To do => Copy exactly, please, each line of the data below until the line that contains "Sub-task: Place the" has been copied, beginning at the top.

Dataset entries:
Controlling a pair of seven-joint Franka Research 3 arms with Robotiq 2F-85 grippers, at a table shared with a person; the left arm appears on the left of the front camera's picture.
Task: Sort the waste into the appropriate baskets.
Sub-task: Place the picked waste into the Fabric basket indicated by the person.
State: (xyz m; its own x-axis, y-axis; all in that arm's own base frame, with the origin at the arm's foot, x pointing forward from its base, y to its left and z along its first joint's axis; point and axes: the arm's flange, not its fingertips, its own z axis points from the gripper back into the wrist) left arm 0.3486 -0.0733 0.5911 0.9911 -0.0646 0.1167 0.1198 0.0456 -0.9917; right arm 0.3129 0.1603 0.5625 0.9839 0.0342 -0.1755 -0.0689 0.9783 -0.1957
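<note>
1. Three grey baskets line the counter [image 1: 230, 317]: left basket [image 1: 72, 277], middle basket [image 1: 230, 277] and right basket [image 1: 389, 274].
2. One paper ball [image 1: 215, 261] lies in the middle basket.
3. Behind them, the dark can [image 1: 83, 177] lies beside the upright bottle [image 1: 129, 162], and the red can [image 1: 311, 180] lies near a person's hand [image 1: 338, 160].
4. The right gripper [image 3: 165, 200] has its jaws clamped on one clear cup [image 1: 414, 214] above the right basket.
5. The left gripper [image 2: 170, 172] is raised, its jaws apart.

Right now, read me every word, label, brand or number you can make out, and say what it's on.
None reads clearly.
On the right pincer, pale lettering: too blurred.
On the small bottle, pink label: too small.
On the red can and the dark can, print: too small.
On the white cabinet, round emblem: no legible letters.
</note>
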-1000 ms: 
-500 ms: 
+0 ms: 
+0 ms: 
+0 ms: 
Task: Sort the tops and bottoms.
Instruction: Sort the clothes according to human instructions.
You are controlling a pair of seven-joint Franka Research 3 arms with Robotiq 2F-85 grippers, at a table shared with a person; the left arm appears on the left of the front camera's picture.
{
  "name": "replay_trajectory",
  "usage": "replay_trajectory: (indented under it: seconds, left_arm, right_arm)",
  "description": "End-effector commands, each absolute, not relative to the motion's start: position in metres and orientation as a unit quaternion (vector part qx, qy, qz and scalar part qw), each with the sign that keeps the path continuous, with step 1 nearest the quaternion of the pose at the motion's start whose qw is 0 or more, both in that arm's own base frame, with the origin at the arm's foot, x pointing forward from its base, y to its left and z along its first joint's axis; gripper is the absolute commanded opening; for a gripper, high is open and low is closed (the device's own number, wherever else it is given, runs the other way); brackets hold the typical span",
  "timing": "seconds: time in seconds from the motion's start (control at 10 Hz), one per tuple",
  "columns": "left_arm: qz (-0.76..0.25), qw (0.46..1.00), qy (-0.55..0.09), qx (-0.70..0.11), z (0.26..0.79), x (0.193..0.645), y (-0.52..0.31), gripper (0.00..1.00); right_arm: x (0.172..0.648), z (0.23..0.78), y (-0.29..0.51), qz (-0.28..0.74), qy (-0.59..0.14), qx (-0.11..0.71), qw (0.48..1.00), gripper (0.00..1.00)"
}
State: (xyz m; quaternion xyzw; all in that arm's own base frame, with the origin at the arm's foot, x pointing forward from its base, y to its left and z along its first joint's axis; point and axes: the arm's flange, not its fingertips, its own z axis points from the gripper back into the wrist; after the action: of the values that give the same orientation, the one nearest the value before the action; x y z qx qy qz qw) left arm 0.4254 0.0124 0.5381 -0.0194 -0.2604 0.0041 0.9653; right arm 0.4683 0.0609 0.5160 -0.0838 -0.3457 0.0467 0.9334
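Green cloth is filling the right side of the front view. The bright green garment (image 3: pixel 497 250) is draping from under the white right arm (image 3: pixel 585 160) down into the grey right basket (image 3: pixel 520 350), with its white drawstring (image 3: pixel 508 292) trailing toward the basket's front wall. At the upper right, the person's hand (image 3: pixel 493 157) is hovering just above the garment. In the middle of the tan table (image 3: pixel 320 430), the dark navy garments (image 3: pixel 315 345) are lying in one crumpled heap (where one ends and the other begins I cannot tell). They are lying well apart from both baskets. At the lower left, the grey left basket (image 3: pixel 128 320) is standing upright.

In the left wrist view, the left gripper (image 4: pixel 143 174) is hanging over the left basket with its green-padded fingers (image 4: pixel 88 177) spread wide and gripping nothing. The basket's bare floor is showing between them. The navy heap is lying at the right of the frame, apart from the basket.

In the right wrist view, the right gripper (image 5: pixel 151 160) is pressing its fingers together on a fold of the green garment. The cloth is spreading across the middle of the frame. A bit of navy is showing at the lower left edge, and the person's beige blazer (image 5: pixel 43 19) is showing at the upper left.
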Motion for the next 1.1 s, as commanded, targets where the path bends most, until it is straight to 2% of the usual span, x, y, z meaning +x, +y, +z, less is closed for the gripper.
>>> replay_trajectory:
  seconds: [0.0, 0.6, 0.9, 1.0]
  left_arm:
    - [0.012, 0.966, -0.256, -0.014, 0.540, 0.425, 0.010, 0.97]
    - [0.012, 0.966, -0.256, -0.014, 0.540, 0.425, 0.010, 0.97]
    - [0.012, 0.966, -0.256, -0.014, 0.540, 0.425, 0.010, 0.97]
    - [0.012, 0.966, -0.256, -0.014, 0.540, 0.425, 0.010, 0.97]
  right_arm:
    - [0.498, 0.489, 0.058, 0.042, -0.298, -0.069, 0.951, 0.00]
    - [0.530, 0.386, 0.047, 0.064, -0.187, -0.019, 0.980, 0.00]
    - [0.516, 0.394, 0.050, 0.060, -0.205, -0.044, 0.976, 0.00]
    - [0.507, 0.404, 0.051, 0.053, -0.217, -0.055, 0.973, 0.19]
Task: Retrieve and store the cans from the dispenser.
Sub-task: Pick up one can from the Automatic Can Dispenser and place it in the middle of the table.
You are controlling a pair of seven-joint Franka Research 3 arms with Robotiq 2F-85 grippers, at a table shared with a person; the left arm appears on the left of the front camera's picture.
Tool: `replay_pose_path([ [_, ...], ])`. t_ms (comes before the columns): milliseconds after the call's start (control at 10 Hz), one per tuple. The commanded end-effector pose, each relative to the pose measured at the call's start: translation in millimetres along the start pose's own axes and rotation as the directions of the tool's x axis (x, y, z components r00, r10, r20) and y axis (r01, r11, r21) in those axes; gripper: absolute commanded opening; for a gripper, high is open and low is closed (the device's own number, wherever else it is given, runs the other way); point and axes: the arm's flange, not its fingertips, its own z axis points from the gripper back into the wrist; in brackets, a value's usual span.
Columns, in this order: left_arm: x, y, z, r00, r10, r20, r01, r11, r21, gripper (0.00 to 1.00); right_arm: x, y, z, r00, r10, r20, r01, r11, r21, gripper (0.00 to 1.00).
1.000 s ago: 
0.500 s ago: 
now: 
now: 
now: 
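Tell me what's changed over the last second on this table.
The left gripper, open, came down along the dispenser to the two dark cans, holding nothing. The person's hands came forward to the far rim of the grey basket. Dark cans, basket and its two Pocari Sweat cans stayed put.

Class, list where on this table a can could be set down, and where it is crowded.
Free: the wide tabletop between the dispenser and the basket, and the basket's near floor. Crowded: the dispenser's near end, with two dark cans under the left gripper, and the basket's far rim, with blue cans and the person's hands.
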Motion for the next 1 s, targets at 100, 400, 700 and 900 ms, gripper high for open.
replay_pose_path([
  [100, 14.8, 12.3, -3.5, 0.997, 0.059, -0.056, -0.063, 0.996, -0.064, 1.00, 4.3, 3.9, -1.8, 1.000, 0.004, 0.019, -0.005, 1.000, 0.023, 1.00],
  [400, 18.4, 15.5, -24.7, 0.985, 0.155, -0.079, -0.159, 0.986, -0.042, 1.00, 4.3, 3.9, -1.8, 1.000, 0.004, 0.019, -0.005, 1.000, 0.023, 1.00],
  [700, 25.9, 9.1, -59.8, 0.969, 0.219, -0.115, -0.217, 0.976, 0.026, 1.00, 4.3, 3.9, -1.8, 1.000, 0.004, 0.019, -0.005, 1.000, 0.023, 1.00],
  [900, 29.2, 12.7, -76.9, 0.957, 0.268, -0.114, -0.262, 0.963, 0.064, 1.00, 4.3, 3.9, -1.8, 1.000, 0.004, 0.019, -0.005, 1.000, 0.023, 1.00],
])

Task result =>
Controlling a pair of seven-joint Franka Research 3 arms with Robotiq 2F-85 grippers, at a table shared with a person; the left arm appears on the left of the front camera's picture.
Task: Sort the waste into the appropriate baskets.
Sub-task: Place the picked waste into the Fabric basket indicated by the person.

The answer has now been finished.